By richard - Posted on 18 December 2013

Any engine man who has ever had an exhibit is very familiar with this term or expression, My Dad - My Grandpa.

One only needs to set up a display or operate an engine at any show and it will not be long until someone will come along, take a good look and the first expression one will hear is, "My dad had one just like it" and so, and so. I usually thank them for coming and ask them immediately " And where is it now?" The next comment you will hear is, "Oh, I don't know what happened to it, but Dad had one just like it when I was a kid and he sure had trouble with it." I don't doubt their statement and appreciate their interest and before long they will move onto the next exhibit. However, soon another man will come along, take a good look and immediately come up and say, "You know my Dad had one just like it years ago when I was a kid." I again ask. "Just what happened to it?" "Oh, I don't know," but will explain to me the course of events connected with his particular engine and I continue to listen. Soon he will move along and another man will come along, get all excited, call you to his location, and tell you that his grandpa had one just like it only a little different and boy did he have trouble with it!

I continue to listen and again ask, "Just where is it now?" He tells me that he does not know, but I sure remember it setting in the old barn at the north end.

Well so far, fine and dandy, and you have already heard about dad's old engines and it is only 9:00 a.m. in the morning. All is quiet for a few minutes when along comes grandpa, walking slowly with the use of his cane, from a distance, spots your engine. He immediately comes directly to you, all excited and tells that his grandpa had an engine just like that one over there before World War I  and you should have seen it run, for it was a dandy. Again I ask, "Why didn't someone in the family hang on to it?" "Oh, I don't know what happened to it, but grandpa sure made use of it."
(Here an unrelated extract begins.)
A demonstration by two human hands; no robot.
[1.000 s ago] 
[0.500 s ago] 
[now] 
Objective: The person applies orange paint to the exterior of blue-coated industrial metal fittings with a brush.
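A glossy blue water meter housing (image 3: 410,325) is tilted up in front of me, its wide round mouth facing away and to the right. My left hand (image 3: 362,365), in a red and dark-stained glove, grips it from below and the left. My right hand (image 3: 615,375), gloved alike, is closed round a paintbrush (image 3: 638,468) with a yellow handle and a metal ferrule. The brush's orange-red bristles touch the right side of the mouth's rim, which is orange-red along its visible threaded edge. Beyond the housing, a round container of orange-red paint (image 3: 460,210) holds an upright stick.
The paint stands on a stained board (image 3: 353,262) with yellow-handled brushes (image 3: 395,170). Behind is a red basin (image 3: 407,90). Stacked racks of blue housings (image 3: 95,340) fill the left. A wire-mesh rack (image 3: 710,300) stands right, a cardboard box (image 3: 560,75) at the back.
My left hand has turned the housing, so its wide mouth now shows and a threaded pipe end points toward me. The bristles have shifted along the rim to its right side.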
Well this procedure continues on and on and soon one has heard this statement "my dad" a hundred times. In fact by 12:00 noon, I have heard it so often that I just about know and can see every dad in the area who in years past had an engine just like mine. By 2:00 o'clock I feel that I have even met most of their grandpas who had grief in starting their engines before World War I. Seems like this procedure continues all day long, but strange enough it is only the older men who will tell you about dad's engines and the grief they had with them. Seldom do you hear a young person speak about his dad, because their dads just did not have one nor is the interest in the young kids as keen as the interest in older men.

I do not in any way want to degrade their deep interest and keen memories about their engines and respect their view points, however, I am more concerned and saddened by the fact that most of dads/grandpas old engines had to go to war by the way of the junk pile and the same holds true for the thousands who have been buried or thrown into the rivers. That is the reason why they are so scarce today. With every statement that I hear about dad's/grandpa's old engine I express my concern that it would have been so much more beneficial if someone in the family had only kept it and stored it inside for today's generation, where thousands are willing to restore and display them.

So every time we hear that same old expression "My Dad/My Grandpa," let us not ignore it, but respect it, for it was dad and grandpa who used these old engines and fought with them in order to build up and develop this great country of ours which we love and call our home, AMERICA.